Prompt: Reproduce the full listing that follows, matching it exactly.

....

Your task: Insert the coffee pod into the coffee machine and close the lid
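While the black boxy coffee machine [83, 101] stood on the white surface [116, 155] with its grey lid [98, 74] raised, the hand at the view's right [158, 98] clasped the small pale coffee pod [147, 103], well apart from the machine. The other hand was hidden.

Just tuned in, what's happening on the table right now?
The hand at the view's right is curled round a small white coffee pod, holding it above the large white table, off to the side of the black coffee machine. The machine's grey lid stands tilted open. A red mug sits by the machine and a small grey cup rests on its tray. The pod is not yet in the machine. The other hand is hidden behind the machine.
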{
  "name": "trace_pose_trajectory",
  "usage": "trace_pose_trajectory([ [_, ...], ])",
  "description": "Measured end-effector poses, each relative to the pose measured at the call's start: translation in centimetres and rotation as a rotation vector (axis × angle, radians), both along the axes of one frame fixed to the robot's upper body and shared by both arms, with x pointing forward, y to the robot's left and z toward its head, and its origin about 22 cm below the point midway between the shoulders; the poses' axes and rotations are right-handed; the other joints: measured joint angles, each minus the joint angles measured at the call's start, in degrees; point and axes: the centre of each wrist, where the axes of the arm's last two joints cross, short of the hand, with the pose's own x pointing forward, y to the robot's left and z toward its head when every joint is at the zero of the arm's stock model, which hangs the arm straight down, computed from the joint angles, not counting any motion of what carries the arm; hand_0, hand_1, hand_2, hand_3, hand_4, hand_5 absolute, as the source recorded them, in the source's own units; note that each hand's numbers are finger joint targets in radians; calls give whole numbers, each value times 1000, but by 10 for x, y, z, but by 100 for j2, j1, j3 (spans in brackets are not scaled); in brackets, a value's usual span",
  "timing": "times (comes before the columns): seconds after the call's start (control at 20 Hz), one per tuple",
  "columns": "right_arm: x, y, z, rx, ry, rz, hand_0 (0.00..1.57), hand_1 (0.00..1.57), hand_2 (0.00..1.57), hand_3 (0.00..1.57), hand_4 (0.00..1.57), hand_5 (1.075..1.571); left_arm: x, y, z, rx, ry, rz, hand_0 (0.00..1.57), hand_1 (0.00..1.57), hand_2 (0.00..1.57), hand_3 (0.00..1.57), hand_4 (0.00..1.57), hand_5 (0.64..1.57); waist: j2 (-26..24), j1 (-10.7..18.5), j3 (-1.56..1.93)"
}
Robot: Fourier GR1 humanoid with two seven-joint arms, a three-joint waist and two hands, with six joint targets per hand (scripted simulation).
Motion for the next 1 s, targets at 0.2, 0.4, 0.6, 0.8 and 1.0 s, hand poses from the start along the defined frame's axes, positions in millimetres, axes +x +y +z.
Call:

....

Answer to the problem:
Your task: Insert the coffee pod into the coffee machine and close the lid
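While the black boxy coffee machine [83, 101] stood on the white surface [116, 155] with its grey lid [98, 74] raised, the hand at the view's right [158, 98] clasped the small pale coffee pod [147, 103], well apart from the machine. The other hand was hidden.

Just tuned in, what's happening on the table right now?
The hand at the view's right is curled round a small white coffee pod, holding it above the large white table, off to the side of the black coffee machine. The machine's grey lid stands tilted open. A red mug sits by the machine and a small grey cup rests on its tray. The pod is not yet in the machine. The other hand is hidden behind the machine.
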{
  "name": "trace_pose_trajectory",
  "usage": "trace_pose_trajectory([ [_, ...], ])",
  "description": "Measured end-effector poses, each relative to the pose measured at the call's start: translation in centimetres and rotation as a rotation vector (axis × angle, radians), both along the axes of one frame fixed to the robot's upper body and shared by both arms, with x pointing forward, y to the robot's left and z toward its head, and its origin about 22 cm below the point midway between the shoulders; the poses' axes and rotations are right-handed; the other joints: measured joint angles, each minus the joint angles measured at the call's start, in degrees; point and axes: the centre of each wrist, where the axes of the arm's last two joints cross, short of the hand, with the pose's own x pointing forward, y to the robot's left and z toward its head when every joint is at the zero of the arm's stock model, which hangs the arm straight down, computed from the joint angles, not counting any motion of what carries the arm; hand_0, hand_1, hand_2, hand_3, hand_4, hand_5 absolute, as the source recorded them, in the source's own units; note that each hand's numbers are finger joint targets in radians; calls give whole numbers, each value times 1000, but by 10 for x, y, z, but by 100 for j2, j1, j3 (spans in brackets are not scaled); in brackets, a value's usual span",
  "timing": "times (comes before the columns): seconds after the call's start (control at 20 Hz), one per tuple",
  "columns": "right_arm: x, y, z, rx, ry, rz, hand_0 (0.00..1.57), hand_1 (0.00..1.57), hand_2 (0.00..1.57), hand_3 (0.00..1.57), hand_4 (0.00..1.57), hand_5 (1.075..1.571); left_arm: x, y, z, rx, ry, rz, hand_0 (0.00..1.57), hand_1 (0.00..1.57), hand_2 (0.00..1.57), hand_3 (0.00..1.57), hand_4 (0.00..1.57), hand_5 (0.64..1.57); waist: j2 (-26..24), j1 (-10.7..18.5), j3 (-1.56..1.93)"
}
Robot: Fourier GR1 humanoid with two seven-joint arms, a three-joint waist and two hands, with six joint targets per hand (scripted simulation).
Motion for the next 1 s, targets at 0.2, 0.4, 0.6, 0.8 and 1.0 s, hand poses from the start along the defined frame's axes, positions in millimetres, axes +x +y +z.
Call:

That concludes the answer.